=== Exercise inputs ===
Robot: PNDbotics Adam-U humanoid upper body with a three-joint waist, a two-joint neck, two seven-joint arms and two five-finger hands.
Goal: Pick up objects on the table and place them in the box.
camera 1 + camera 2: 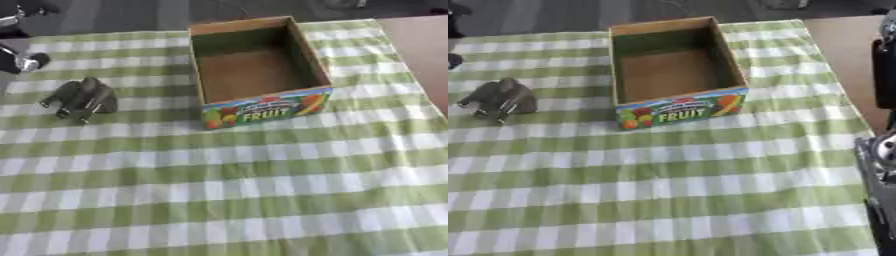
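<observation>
An open cardboard box [254, 70] with a colourful "FRUIT" label on its front stands at the back middle of the table, and its inside looks empty. A small grey toy elephant [80, 98] lies on the cloth to the left of the box. Black and silver parts of my left hand [21, 61] show at the far left edge, above and left of the elephant and apart from it. My right arm [883, 75] rises along the right edge of the right eye view, well away from both objects. Nothing is held.
A green and white checked cloth [245, 190] covers the table. Bare brown tabletop [424, 50] shows at the far right beyond the cloth's edge. Dark floor lies past the table's far edge.
</observation>
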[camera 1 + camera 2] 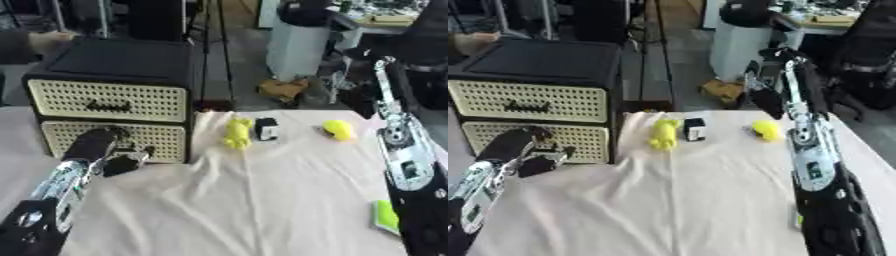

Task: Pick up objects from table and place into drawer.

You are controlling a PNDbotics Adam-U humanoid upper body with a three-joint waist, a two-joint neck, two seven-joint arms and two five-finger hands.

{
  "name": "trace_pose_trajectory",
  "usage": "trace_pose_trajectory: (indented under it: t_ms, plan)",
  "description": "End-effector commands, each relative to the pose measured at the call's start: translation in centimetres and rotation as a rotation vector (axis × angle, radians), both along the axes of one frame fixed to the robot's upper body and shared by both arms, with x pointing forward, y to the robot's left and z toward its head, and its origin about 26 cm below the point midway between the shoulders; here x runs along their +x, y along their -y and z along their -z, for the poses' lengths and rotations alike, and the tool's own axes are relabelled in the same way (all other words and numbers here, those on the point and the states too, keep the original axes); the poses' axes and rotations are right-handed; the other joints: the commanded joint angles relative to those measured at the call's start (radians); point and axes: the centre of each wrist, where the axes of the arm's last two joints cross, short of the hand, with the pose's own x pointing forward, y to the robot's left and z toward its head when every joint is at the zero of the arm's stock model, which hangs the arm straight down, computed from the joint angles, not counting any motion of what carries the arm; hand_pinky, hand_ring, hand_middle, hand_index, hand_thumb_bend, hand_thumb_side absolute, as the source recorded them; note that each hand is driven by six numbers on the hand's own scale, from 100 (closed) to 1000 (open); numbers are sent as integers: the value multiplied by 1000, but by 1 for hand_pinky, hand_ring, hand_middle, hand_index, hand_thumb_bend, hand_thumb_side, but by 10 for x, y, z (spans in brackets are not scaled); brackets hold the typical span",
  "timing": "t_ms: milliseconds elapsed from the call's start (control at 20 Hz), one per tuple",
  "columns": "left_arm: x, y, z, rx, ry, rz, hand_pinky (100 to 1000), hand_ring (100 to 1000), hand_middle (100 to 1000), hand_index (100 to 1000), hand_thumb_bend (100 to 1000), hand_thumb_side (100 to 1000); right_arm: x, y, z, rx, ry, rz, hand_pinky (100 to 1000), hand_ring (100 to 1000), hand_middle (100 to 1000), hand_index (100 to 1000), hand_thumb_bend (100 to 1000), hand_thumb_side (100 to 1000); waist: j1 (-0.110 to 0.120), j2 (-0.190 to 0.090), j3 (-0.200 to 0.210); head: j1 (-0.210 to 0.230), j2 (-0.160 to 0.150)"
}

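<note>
Surface (262, 200), covered w/ a cream cloth, carries a black cabinet (114, 95) at its far left corner. The cabinet has two cream perforated drawers, upper drawer (105, 100) and lower drawer (131, 137); both appear closed.

Left hand (122, 161) is at the front of the lower drawer, fingers curled (whether they grip a handle or merely touch the front: cannot tell).

Right hand (765, 97) is raised beyond the far edge, above the surface; fingers hang down, relaxed, holding nothing.

Items along the far edge, approx. centre: yellow toy (237, 133), w/ a small black-and-white box (266, 129) just beside it on its right; a second yellow object (339, 129) further right, apart from both. A green item (385, 216) lies near the right edge, partly hidden by the right arm.
</note>
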Motion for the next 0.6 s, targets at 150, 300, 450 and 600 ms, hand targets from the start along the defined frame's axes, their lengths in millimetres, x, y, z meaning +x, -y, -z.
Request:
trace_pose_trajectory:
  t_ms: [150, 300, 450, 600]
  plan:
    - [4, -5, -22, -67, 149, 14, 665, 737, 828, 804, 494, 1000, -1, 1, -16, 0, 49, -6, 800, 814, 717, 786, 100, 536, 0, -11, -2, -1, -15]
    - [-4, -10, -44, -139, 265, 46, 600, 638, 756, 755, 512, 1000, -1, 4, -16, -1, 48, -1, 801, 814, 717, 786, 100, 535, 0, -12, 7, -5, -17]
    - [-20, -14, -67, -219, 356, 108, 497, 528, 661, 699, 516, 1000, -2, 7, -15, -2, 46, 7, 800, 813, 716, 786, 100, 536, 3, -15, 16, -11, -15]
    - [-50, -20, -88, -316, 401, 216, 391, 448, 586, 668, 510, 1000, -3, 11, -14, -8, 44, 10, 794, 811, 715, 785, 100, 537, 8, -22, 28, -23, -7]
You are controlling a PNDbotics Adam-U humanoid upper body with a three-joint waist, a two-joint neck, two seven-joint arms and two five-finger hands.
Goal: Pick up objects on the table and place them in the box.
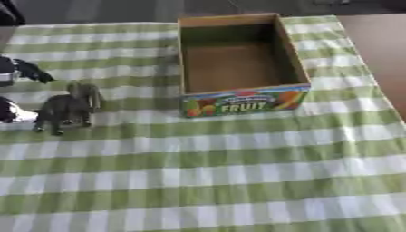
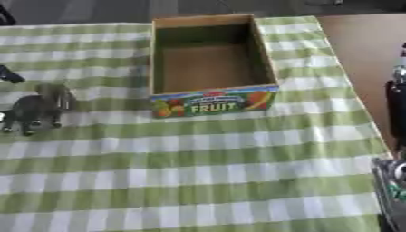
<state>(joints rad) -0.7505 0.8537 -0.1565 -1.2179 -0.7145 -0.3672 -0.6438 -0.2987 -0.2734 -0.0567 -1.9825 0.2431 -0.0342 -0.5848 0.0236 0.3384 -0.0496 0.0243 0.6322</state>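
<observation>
Partly cropped left hand (image 1: 16,72) — blurred grey toy animal (image 1: 67,108), open box (image 1: 238,93)

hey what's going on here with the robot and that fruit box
The robot's left hand is at the table's left edge, just beside a small grey toy elephant standing on the green checked cloth. The cardboard box marked FRUIT sits open and looks empty. Part of the right arm shows at the right edge; its hand isn't visible.
</observation>
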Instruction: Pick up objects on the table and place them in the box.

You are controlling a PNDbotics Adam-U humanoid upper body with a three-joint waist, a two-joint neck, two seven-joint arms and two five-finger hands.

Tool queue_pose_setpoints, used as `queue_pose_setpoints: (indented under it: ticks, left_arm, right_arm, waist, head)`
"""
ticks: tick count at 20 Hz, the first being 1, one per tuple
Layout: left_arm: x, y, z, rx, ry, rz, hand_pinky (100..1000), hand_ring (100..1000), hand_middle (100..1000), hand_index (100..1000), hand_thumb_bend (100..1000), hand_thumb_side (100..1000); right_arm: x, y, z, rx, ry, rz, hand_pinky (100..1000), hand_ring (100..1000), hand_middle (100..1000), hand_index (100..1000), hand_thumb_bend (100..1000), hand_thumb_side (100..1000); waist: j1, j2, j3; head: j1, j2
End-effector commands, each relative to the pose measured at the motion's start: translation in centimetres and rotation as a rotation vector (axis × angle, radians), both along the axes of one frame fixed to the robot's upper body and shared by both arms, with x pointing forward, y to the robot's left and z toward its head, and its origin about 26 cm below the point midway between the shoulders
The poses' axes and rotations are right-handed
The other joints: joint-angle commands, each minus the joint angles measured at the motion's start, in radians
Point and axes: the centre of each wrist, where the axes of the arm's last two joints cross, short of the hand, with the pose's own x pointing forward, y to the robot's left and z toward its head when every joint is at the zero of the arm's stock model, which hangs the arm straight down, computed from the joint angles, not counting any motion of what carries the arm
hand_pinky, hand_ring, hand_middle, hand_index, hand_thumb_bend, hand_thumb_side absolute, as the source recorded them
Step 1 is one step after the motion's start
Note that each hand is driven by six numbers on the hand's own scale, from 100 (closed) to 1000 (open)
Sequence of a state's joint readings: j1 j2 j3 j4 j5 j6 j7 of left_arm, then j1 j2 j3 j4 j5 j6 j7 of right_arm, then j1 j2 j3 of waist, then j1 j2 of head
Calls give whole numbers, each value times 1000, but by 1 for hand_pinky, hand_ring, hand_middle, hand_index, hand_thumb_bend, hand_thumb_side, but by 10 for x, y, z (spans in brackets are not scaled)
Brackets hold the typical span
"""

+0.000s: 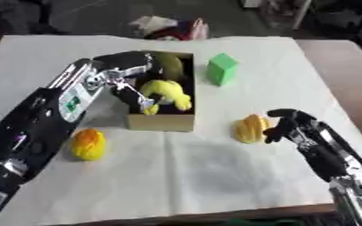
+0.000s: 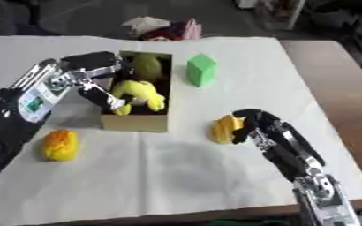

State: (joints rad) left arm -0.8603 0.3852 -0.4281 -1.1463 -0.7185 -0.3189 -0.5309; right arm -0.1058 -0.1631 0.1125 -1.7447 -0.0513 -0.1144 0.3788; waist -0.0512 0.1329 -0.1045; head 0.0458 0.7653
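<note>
The cardboard box [image 1: 162,120] stood open near the middle of the white-covered table [image 1: 215,176], its near wall facing the camera. Inside it a yellow soft toy [image 1: 167,92] lay toward the front, and behind that sat an olive-yellow thing [image 1: 168,64] whose shape could not be made out, half hidden by the box wall and the arm.

The left hand [image 1: 126,81] reached over the box's left wall with its fingers bent down into the box beside the yellow toy; whether they actually gripped the toy could not be told, since the fingers and toy overlapped.

Just right of the box, beyond its far corner, a green block [image 1: 222,69] stood upright on the cloth. Nearer the front right, a yellow-orange ridged object [image 1: 249,128] rested on the table, with the right hand [image 2: 250,126] curled against its right side; part of the object was covered by the black fingers, so the contact was hard to judge. Left of the box, near the left forearm, a yellow-and-orange object [image 1: 88,144] lay alone. The far edge held a blurred heap of coloured cloth [image 1: 172,27].
</note>
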Motion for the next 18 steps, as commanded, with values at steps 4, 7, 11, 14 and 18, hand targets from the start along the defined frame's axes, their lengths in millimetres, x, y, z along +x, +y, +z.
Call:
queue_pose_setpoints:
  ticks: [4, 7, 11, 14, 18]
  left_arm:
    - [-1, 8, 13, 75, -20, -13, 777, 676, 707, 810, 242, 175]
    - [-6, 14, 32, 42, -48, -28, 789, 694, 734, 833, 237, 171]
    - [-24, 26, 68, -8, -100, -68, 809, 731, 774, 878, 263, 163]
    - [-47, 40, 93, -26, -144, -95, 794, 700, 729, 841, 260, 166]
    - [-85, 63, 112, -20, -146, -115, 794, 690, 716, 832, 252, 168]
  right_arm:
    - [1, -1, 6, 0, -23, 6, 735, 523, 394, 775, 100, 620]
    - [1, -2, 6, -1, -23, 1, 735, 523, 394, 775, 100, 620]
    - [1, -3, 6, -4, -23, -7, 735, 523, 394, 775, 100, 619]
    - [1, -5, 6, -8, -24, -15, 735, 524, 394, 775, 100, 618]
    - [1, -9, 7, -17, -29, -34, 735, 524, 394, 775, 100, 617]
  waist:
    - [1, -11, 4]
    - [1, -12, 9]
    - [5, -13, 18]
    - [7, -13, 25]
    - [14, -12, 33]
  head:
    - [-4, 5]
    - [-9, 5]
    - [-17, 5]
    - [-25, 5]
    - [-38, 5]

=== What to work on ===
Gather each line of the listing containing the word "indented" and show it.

=== Written response ===
  "usage": "trace_pose_trajectory: (indented under it: t_ms, plan)",
Tool queue_pose_setpoints, used as `queue_pose_setpoints: (indented under it: ticks, left_arm, right_arm, waist, head)`

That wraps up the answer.